In terms of the US government, that core idea they have is very important.
They think of religion and power as working in concentric rings. As they
interpret the Bible, and it's an unorthodox interpretation, Jesus had one
set of teachings for James and Peter, another set for the rest of the
twelve, and another set for so on and so on, out to the masses. There's an
inner circle, and that's gathered around the first brother, Doug Coe, and
around the person of Jesus. There are congressmen at that level.
Representative Joe Pitts is a core member. Sam Brownback is becoming a
core member.

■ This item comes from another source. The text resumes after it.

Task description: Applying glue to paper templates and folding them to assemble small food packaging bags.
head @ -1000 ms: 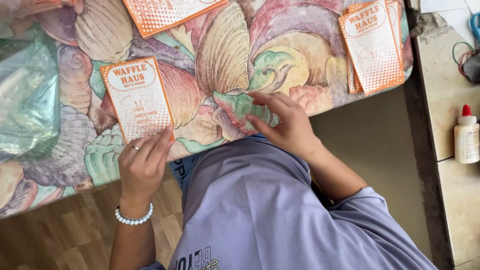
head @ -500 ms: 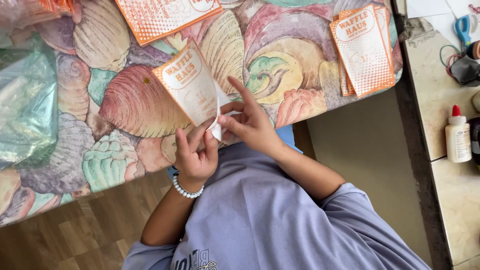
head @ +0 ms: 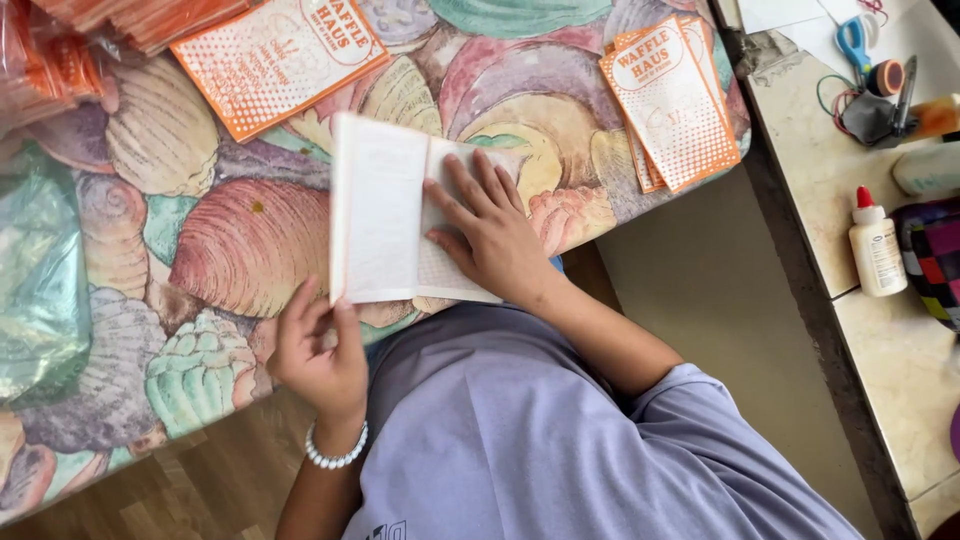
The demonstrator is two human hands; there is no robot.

Former attorney general Ed Meese, who's still very much a
mover and shaker in Washington - perhaps more so than when he was attorney
general - is a core member.

Then you get down to the next ring of influence and power, and there
you're talking about people like Senator Jim Inhofe, Senator Chuck
Grassley, conservative Republicans from Oklahoma and Iowa respectively.
Both these guys are pretty involved and have been involved for a long
time. You go another circle out, and you get into folks like Senator Mark
Pryor, the conservative Democrat from Arkansas. Mark Pryor is probably not
in the position of hearing that extreme rhetoric that talks about Hitler.
But he is in a position to be influenced by them. I think Pryor said in an
interview once that he had come to realize that the separation of church
and state - he won't go quite as far as the Christian right and say it's a
total myth - he said the separation of church and state exists but that
it's been terribly exaggerated by secularists. And this at a point when
the separation of church and state is probably weaker than it's ever been.
He thinks it's far too exaggerated.

And from that level it's onward and outward to the outer circles.

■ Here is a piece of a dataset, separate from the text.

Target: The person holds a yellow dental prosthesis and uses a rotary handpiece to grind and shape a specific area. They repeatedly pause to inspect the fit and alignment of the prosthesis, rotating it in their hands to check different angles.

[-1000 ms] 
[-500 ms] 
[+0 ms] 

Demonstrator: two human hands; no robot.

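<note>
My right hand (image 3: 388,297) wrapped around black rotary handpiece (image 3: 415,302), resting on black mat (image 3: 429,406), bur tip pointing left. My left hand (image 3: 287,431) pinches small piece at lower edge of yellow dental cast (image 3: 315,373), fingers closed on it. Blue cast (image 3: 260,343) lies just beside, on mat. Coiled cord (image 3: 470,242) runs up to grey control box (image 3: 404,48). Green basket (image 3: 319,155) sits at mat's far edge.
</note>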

MnIndy: I was struck in reading the book by how threadbare the Family
seems doctrinally and philosophically. It all seems rooted in Romans 13 in
one sense, in reverence for worldly authority. And particularly virulent
strains of authority at that. You document their relations with tyrants in
Indonesia, Brazil, South Korea, Haiti, Ethiopia, Somalia. Why the
attraction to totalitarianism and fascism, do you think?

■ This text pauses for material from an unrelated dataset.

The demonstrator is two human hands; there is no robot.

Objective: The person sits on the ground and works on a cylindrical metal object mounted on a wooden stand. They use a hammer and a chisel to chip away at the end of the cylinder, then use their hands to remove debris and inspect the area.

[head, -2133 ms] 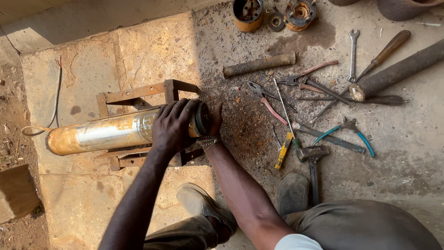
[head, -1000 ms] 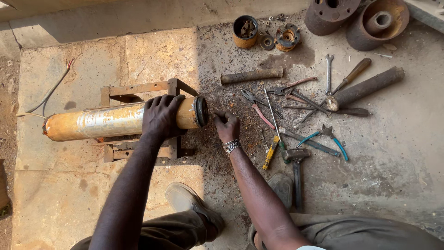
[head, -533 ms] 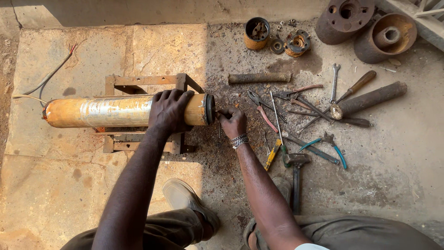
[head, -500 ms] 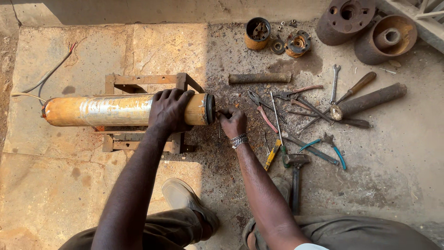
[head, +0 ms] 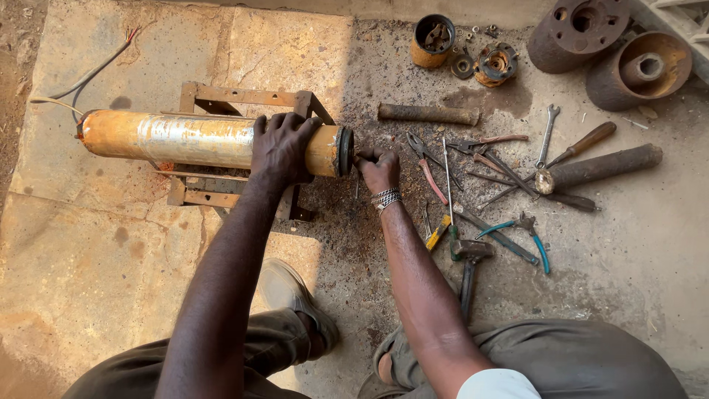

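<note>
A long rusty yellow-and-silver metal cylinder lies sideways on a low rusted metal frame. My left hand presses down on the cylinder near its right end, fingers spread over the top. My right hand, with a metal bracelet on the wrist, is at the cylinder's dark end cap, fingers pinched on a small thin tool or part that is too small to name.
Hand tools lie scattered on the ground to the right: pliers, a spanner, a hammer, screwdrivers, a thick rusty bar, a short pipe. Rusty round housings and a can stand at the back. Wires trail at the left.
My right hand has moved from the ground beside the cylinder up to its end cap. The view has shifted, and my left hand keeps its hold on the cylinder.
</note>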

Sharlet: In some ways, they are the updates on the idea that we were
speaking of at the beginning. You've got to remember these guys start out
in the 1930s, at a time in world history and American history when a lot
of people thought democracy had run its course. There were a number of US
congressmen who - we forget that before World War II, it was a legitimate
thing to take to the floor of Congress and talk about the pioneering
methods of Mr. Hitler. Many congressmen did. A lot of them thought
democracy was basically done. Fascism and communism were very powerful
then.

This is a really key distinction: Abram didn't want to be a fascist.  He
had a lot of friends who did, but he didn't. So he comes up with this
version of totalitarian Christianity as his alternative, his third way.
What Abram called the "din of the vox populi" was something you wanted to
avoid. So he comes up with this idea that God is going to work through
strong men, essentially. One of the first guys he really admired was James
A. Farrell of US Steel. He was also enamored with Henry Ford, though he
believed that Ford was not sufficiently dedicated to their vision of
power, which is a scary thought since Ford was pretty much an open admirer
of Hitler.

That translates, when you get into the Cold War, into a reverence for
strong men like Suharto in Indonesia and Selassie in Ethiopia. When they
read the New Testament, and they read the story of Jesus, they're looking
for a manly Christ. They come out of this whole idea of muscular
Christianity, the idea that the church is feminine and that's why
businessmen don't want to be a part of it. So they go looking for this
really macho, strong-guy Christ who makes hard decisions without being
sentimental. A tough guy. And when they look around the world, they see
that best reflected in dictators.

As Doug Coe, the current leader, says, the three leaders who understood
the methods in the New Testament better than anyone else in the 20th
century were Hitler, Stalin and Mao. They don't admire the men, because
they took the methods of the New Testament and put them to evil ends, but
they did understand the methods of authority and the reverence for power.
They don't like the kind of power where I have to come with a club and
say, Steve, give me your lunch money or else. They want you to so revere
power that you're asking to give the bullies your lunch money. They see
that ideology reflected in these strong men. And it's interesting when you
bring it back home to the United States, because for all their reverence
for strong men, they're not quite ready to go down that road in America,
because they enjoy the benefits of the pluralist democracy that they
despise.

MnIndy: You write that they have emphasized international affairs in their
initiatives through the years. Why is that, do you think? Is it an
expression of the missionary impulse, or is it what you just mentioned
about not wanting to eat what they're serving?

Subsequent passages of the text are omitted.